Remarques concernant l'influence des variables d'identité
Diverses variables propres à la personne interrogée et aux conditions de son exploitation (surface,
région, ancienneté de la conversion) n'ont pas apporté d'informations significatives. Par contre, le
croisement de l'âge du producteur et de sa formation a montré un lien entre "séniors" et "self made
man". Nous avons donc observé plus précisément leur opinion sur l'ensemble des dimensions de la
motivation. Tout d'abord une plus grande hétérogénéité des opinions sur ces critères marque ce
groupe de producteurs. Puis, deux critères semblent, faiblement, caractériser un peu mieux ce profil :
l'importance des "institutions et instances professionnelles" ainsi que les "intermédiaires et
distributeurs". Ces deux traits semblent plus illustrer des comportements opportunistes qu'éthiques,
à l'opposé de l'opinion parfois répandue que "les nouveaux producteurs bio se convertissent du fait
de la croissance de ce segment de marché". Ici aussi, une vérification sur un plus large échantillon
serait nécessaire pour le confirmer.
CONCLUSION
Ayant assimilé les producteurs bio à des «greens entrepreneurs", peut-on les considérer à part au
sein de cette tribu ? Existe-t-il une spécificité de la motivation propre aux viticulteurs bio ? La
réponse est "oui" dans la mesure où, dans notre échantillon, ce type de producteur donne une place
beaucoup plus forte aux aspects éthiques. En ce sens nos résultats réfutent une partie de la
typologie de Walley et Taylor. Deux explications peuvent être données à cet écart. Tout d'abord, on
pourra penser que le terme "d'entrepreneur" ne revêt pas tout à fait le même sens pour un
producteur bio, avant tout agriculteur très proche de la terre, et pour celui qui investit dans les green
technologies du type énergie, transport, habitat. Par ailleurs, notre échantillon regroupe des
exploitants individuels ou des entreprises familiales dont le capital n'est pas ouvert, contrairement
au green entrepreneurs associant, du fait d'une forte présence de nouvelles technologies, d'autres
apporteurs de capitaux.
Des travaux complémentaires devront préciser, avec le temps et le développement rapide de cette
viticulture, comment la motivation des nouveaux entrants dans cette niche en expansion, dans un
179
marché français en stagnation.
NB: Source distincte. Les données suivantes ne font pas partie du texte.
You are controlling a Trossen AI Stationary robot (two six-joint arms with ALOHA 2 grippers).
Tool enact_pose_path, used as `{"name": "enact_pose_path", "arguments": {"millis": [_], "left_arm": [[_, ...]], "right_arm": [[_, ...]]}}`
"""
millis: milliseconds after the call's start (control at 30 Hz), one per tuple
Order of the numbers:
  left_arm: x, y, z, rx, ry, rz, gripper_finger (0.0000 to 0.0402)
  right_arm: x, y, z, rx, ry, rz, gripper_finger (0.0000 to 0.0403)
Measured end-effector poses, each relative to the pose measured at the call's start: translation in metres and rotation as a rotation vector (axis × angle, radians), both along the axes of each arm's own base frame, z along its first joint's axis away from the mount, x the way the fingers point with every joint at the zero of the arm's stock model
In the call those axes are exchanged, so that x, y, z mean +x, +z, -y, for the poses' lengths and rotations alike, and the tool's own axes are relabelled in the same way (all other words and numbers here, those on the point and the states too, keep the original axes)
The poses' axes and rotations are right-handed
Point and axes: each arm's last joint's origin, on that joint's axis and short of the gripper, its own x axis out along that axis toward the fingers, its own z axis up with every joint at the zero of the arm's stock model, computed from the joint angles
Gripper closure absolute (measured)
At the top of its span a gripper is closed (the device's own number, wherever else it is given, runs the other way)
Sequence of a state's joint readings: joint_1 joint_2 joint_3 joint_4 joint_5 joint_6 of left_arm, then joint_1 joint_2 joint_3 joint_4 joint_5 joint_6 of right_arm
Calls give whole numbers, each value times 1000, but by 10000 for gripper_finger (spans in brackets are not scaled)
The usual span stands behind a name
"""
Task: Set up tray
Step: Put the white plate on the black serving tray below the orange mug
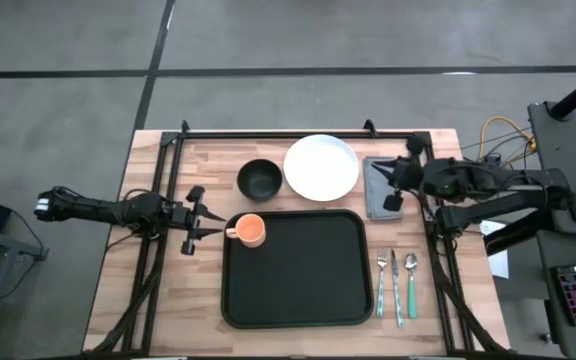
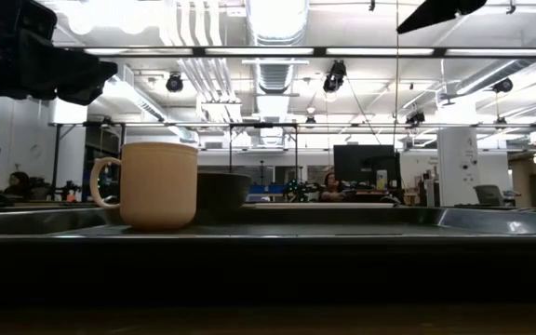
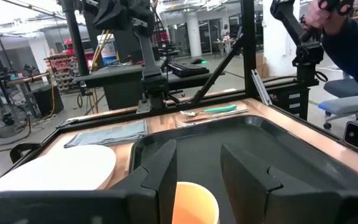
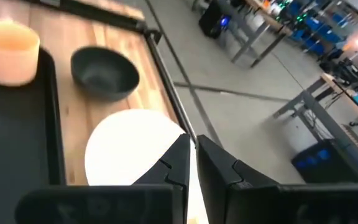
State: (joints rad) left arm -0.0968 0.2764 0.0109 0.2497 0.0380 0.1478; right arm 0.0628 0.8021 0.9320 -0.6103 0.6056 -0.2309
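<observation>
Black tray sits mid-table on the near side, with my orange cup standing in its far-left corner. White plate and black bowl are just beyond it. My left gripper is spread apart beside the cup; my right gripper is pinched together over the grey napkin.

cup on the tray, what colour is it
The cup is pale orange, sitting in a corner of the black tray; the high view shows it best.
</observation>
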Motion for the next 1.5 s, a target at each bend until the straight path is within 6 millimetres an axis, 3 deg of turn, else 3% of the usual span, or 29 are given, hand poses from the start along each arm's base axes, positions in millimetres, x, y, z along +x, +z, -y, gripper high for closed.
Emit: {"name": "enact_pose_path", "arguments": {"millis": [300,567,800,1033,1500], "left_arm": [[0,0,0,0,0,0,297],[0,0,0,0,0,-1,297],[0,0,0,0,0,-1,297],[0,0,0,0,0,-1,297],[0,0,0,0,0,0,297]], "right_arm": [[32,-5,4,3,-27,-192,369],[60,-21,28,136,65,-307,342],[70,-48,54,182,76,-404,321],[78,-66,64,235,108,-424,300],[96,-96,70,250,103,-488,174]]}}
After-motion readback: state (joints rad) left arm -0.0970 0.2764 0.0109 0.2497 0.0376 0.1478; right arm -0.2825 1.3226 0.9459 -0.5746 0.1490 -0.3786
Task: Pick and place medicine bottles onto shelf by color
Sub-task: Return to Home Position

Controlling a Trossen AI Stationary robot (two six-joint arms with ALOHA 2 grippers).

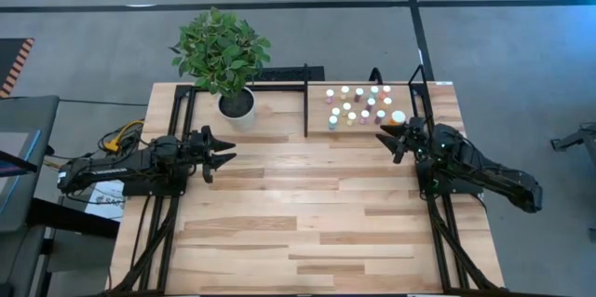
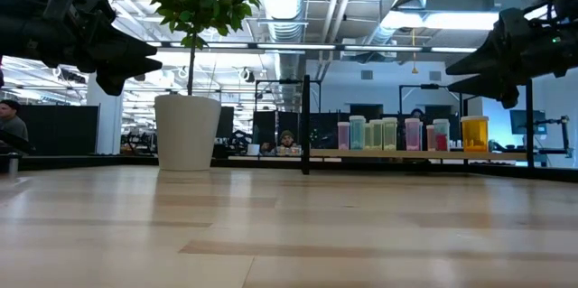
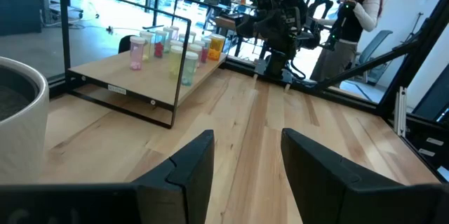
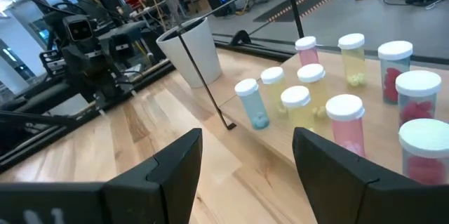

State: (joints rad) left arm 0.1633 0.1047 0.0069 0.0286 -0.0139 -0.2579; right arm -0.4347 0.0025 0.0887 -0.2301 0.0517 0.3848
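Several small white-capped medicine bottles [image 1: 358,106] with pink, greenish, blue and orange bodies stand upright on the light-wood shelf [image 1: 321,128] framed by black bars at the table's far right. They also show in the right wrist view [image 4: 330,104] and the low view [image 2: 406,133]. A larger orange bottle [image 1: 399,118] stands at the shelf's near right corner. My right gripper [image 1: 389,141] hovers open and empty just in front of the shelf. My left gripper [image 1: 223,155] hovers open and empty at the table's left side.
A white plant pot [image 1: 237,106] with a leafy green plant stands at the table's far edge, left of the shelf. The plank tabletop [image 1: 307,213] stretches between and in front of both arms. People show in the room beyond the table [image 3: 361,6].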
Deux types de motivation, non analysées à ce stade du
développement de la filière bio, menace en effet l'esprit des pionniers : d'une part un effet de masse
où l'objectif premier serait celui des économies d'échelle et d'une "industrialisation du bio", et
d'autre part une lutte concurrentielle du fait de gros opérateurs (négoce industriel, unions de
coopératives) qui donneraient un nouveau visage à ces entrepreneurs. L'étude des motivations
risquera alors de révéler davantage de comportements opportunistes.
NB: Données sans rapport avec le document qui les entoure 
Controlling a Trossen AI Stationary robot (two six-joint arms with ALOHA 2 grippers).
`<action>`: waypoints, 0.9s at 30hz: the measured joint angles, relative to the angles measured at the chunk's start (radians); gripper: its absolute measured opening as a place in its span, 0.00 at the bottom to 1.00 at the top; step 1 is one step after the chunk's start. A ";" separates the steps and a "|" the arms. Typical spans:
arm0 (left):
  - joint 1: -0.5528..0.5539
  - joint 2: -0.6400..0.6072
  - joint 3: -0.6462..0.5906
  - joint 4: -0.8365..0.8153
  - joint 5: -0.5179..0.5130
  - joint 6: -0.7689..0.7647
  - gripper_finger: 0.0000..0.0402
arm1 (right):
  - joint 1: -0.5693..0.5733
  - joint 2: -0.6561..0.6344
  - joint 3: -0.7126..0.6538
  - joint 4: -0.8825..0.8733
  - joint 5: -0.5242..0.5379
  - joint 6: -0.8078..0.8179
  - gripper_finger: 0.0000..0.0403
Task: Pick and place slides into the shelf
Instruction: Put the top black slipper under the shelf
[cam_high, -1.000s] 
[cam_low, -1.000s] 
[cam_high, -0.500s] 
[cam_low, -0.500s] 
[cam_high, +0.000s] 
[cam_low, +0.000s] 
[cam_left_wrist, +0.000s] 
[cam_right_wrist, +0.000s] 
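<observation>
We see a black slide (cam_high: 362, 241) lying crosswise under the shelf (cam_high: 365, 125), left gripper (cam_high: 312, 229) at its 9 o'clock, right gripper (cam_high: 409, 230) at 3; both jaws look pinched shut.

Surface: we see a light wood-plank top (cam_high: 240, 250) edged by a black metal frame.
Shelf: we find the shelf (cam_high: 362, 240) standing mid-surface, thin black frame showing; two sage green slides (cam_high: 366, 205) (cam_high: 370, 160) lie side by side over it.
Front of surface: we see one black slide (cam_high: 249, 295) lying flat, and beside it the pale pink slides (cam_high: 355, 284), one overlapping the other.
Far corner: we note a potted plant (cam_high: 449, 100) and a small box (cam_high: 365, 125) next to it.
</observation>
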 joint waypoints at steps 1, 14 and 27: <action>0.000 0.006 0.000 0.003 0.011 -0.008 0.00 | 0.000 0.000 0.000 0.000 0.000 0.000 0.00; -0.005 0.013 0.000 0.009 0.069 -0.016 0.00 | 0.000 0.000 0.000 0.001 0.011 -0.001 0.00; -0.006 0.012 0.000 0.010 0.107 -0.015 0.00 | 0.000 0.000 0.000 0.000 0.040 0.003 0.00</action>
Avant cette échéance, une autre urgence managériale apparait : celle de réduire drastiquement
l'emploi de pesticides dans la vigne. On sait désormais en effet que la Gironde, premier département
producteur de vin de France est aussi l'un de ceux qui connaît le plus de cancers de toutes sortes
dans la population des travailleurs de la vigne.